**Task description:**
Check each line of the records below and collect those holding "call".
═══
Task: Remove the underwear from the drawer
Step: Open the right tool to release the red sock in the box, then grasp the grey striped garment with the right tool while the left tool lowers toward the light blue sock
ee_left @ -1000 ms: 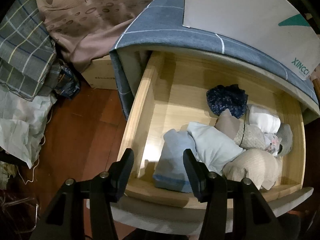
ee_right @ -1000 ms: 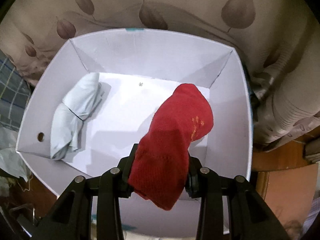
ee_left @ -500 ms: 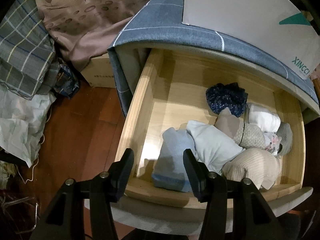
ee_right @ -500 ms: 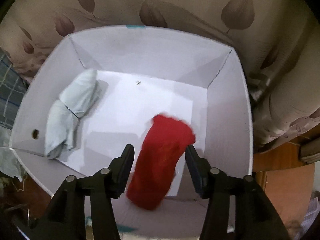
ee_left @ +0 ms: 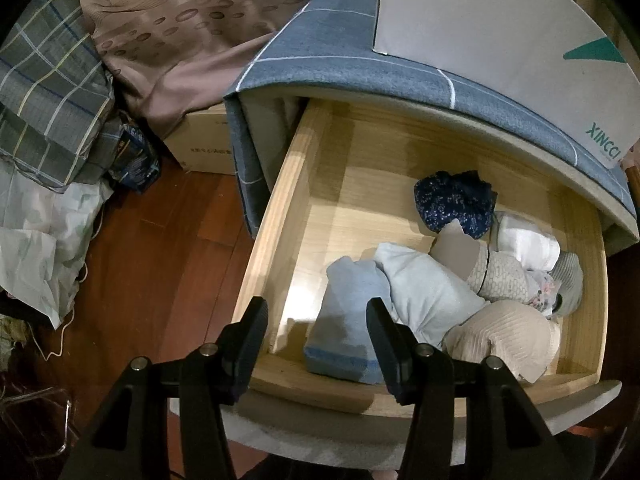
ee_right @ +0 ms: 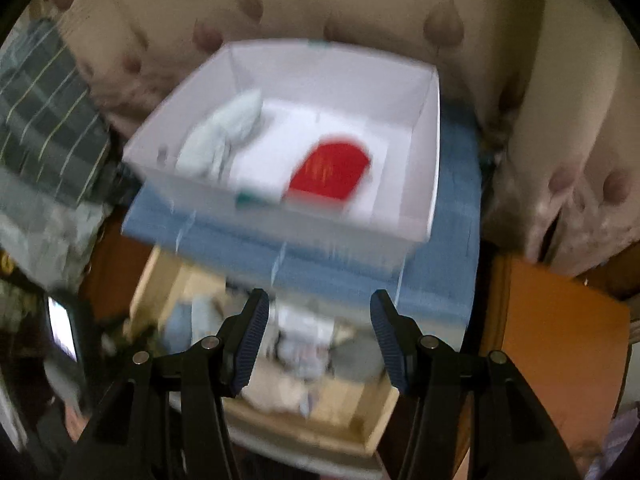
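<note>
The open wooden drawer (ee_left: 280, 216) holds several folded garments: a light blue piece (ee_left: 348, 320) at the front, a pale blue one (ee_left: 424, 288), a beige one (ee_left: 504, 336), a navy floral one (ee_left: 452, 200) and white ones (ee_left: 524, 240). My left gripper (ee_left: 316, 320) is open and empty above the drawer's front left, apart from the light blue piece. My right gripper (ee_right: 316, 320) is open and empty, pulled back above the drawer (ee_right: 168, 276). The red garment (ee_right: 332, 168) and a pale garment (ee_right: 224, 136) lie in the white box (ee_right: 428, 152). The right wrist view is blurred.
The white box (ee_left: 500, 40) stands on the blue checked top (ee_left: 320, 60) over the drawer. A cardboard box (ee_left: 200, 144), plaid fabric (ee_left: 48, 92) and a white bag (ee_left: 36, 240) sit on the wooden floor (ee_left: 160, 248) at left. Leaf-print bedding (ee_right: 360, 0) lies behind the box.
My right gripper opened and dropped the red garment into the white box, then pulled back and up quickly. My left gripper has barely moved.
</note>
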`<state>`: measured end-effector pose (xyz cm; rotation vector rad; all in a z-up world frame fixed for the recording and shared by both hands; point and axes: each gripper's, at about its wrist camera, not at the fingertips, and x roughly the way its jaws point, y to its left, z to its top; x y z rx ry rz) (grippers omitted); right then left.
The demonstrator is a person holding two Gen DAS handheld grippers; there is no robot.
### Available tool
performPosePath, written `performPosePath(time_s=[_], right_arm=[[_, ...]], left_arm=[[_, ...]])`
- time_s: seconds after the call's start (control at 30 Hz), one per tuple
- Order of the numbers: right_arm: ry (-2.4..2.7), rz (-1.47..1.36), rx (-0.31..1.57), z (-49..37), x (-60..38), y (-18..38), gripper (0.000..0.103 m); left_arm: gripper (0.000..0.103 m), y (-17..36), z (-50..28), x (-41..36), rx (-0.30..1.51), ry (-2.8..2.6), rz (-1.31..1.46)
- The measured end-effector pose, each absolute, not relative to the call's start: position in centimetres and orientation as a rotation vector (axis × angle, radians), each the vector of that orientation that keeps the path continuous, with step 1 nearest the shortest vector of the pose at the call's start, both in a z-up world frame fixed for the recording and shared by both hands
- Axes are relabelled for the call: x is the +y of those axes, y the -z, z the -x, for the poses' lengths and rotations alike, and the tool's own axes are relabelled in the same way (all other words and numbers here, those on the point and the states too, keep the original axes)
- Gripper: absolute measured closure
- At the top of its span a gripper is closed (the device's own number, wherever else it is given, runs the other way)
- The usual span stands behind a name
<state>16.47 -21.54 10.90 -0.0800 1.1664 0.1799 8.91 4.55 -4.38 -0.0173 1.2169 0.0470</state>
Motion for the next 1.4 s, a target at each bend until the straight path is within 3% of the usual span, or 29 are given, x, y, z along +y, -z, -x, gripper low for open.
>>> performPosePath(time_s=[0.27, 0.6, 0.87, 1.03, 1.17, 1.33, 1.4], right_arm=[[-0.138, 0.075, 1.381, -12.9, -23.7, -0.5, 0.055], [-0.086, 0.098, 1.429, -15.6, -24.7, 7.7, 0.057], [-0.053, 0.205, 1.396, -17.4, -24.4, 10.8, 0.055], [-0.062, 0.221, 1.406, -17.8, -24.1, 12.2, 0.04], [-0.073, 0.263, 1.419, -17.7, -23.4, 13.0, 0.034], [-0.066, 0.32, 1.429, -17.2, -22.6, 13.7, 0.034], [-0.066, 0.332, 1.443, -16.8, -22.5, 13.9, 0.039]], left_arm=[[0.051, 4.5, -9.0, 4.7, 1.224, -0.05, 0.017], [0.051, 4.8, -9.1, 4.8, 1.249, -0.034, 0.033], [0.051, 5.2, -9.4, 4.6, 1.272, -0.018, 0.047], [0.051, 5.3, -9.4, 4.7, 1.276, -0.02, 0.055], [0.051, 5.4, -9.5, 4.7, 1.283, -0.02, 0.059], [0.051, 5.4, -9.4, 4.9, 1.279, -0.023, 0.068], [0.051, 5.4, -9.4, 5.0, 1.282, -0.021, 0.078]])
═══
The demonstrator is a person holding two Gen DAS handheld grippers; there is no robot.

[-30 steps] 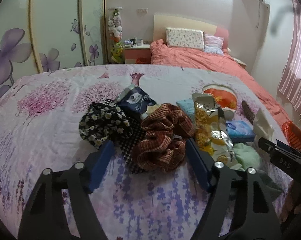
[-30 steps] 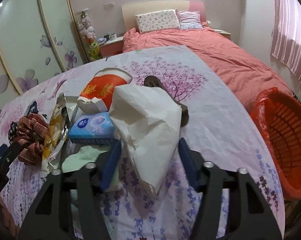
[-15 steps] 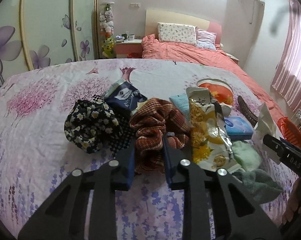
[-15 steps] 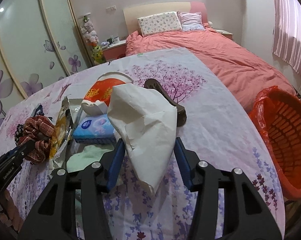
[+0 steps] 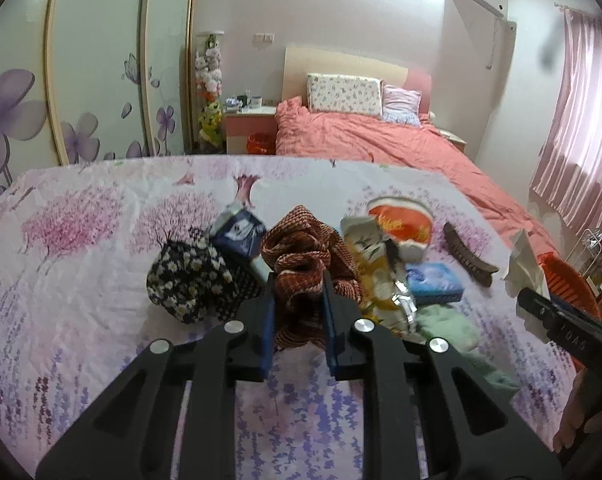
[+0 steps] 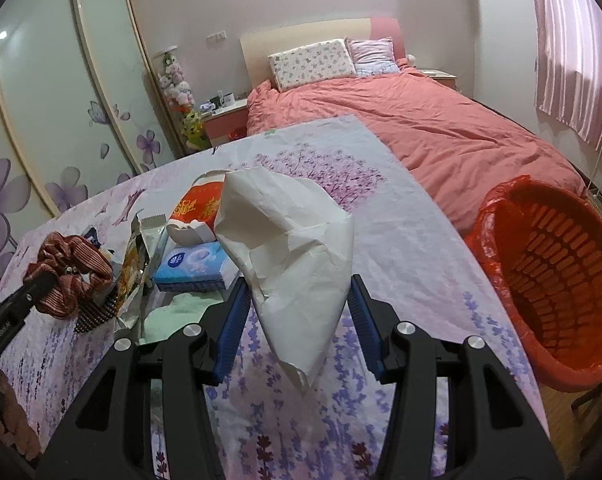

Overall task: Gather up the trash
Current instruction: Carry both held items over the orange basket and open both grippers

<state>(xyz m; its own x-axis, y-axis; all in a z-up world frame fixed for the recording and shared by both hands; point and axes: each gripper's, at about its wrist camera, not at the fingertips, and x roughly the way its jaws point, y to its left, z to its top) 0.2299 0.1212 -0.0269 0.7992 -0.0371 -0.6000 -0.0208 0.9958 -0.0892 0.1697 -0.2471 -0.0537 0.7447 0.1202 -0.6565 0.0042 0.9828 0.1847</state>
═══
**Exercise output:**
- time_s: seconds after the call's start (control at 30 Hz), one per tuple
- The measured end-effector pose, each absolute, not relative to the call's start: position in centimetres and orientation as a rotation vector (axis × angle, radians), each the vector of that orientation that keeps the path continuous, with step 1 nearest the shortest vector of the pose at the call's start, both in a z-up world frame fixed for the recording and shared by both hands
- Axes are relabelled for the call: x is the +y of those axes, y the -z, z the -x, for the poses' lengths and rotations alike, and the tool's own axes are relabelled in the same way (all other words and numbers here, those on the point and the states too, keep the original axes)

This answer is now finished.